_What you have to do_:
Give every line of the data again, unchanged, but with no pictures.

*** Supplied information ***

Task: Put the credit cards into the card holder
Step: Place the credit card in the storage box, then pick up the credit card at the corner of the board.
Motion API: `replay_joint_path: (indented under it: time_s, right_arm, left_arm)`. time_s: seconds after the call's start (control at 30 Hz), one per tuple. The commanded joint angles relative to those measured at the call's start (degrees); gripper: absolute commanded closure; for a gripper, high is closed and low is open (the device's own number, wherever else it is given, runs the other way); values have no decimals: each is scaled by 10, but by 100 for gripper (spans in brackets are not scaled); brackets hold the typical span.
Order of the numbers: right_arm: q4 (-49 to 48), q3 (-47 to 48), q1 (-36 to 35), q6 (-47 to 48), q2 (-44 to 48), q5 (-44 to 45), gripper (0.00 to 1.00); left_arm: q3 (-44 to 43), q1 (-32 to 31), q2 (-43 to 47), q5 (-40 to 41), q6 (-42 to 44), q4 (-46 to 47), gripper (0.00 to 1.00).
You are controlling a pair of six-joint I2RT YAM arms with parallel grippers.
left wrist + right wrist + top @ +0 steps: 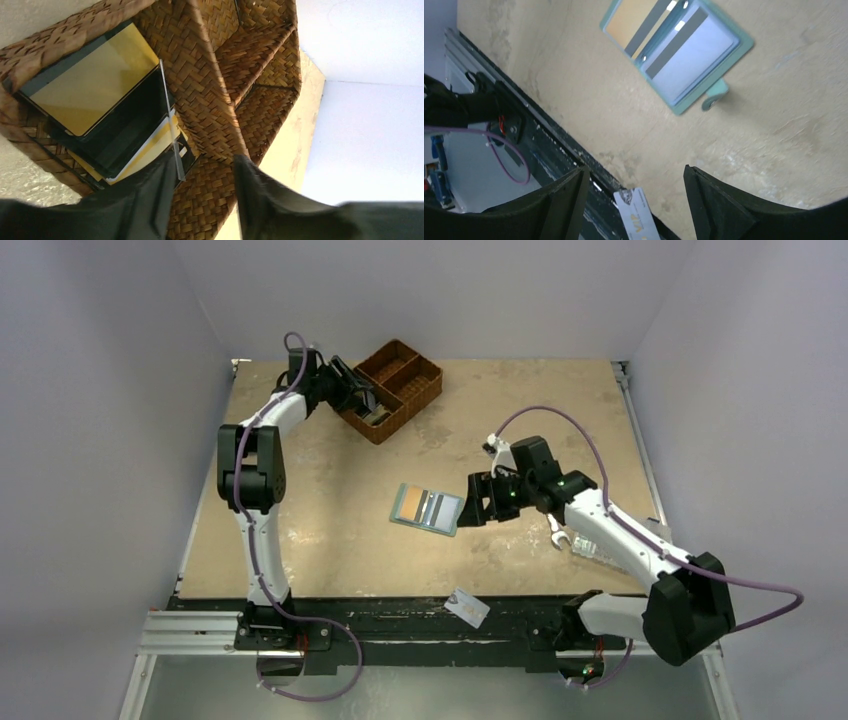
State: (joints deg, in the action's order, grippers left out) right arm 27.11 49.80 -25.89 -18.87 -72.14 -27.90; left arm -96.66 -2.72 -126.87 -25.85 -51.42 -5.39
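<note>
The teal card holder (428,508) lies open on the table's middle, with a grey-white striped card (694,60) in its right half and a tan inside (624,25). My right gripper (472,502) is open and empty just right of it; in its wrist view (635,170) the jaws frame a white "VIP" card (636,215) lying over the table's front edge (467,607). My left gripper (362,398) is open in the wicker basket (400,380). In its wrist view (205,157) yellow and dark cards (95,85) are stacked in one compartment, and a thin card (169,120) stands edge-on by the left finger.
The basket has three compartments (250,55) at the table's back. A silver wrench (557,534) and a clear plastic box (600,552) lie under my right arm. A black rail (380,618) runs along the front edge. Walls close in on three sides.
</note>
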Motion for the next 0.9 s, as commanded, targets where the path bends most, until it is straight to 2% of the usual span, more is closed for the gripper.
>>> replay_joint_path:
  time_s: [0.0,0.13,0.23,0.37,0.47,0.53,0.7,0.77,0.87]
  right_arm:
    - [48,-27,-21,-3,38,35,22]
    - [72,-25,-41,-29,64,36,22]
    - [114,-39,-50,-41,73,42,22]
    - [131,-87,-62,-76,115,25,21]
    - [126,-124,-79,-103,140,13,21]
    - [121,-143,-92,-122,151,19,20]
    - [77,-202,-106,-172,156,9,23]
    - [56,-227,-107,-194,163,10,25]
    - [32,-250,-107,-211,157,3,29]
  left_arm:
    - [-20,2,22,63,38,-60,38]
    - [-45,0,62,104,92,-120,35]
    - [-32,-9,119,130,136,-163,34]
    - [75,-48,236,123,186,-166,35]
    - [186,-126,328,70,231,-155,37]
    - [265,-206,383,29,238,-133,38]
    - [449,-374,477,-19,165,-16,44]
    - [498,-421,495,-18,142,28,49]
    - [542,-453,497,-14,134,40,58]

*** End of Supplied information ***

_Answer section_:
Task: Put the credit cards into the card holder
Step: Place the credit card in the storage box, then pick up the credit card at the corner of the board.
Motion API: `replay_joint_path: (indented under it: time_s, right_arm, left_arm)`. time_s: seconds after the call's start (control at 30 Hz), one per tuple. The commanded joint angles relative to those measured at the call's start (degrees); gripper: absolute commanded closure; for a gripper, high is closed and low is open (the device's own number, wherever else it is given, runs the other way); values have no decimals: each is scaled by 10, but by 100 for gripper (spans in brackets are not scaled); brackets hold the typical span.
Order of the numbers: right_arm: q4 (-49 to 48), q3 (-47 to 48), q1 (-36 to 35), q6 (-47 to 48), q2 (-44 to 48), q5 (-44 to 45), gripper (0.00 to 1.00); left_arm: q3 (-44 to 43), q1 (-32 to 31), q2 (-43 to 47), q5 (-40 to 41), q6 (-42 to 44), q4 (-46 to 47), gripper (0.00 to 1.00).
You are controlling a pair of six-joint I2RT YAM arms with parallel grippers.
left wrist + right wrist + top @ +0 steps: 
State: (joints deg, in the action's order, grippers left out) right arm 27.11 49.80 -25.89 -18.87 -72.14 -27.90; left arm -96.66 -2.72 -126.87 -25.85 -51.42 -5.39
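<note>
The teal card holder (428,508) lies open on the table's middle, with a grey-white striped card (694,60) in its right half and a tan inside (624,25). My right gripper (472,502) is open and empty just right of it; in its wrist view (635,170) the jaws frame a white "VIP" card (636,215) lying over the table's front edge (467,607). My left gripper (362,398) is open in the wicker basket (400,380). In its wrist view (205,157) yellow and dark cards (95,85) are stacked in one compartment, and a thin card (169,120) stands edge-on by the left finger.
The basket has three compartments (250,55) at the table's back. A silver wrench (557,534) and a clear plastic box (600,552) lie under my right arm. A black rail (380,618) runs along the front edge. Walls close in on three sides.
</note>
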Motion for the next 0.9 s, as commanded, targets where the path bends most, until it is straight to 2% of the usual span, more is closed for the gripper.
>>> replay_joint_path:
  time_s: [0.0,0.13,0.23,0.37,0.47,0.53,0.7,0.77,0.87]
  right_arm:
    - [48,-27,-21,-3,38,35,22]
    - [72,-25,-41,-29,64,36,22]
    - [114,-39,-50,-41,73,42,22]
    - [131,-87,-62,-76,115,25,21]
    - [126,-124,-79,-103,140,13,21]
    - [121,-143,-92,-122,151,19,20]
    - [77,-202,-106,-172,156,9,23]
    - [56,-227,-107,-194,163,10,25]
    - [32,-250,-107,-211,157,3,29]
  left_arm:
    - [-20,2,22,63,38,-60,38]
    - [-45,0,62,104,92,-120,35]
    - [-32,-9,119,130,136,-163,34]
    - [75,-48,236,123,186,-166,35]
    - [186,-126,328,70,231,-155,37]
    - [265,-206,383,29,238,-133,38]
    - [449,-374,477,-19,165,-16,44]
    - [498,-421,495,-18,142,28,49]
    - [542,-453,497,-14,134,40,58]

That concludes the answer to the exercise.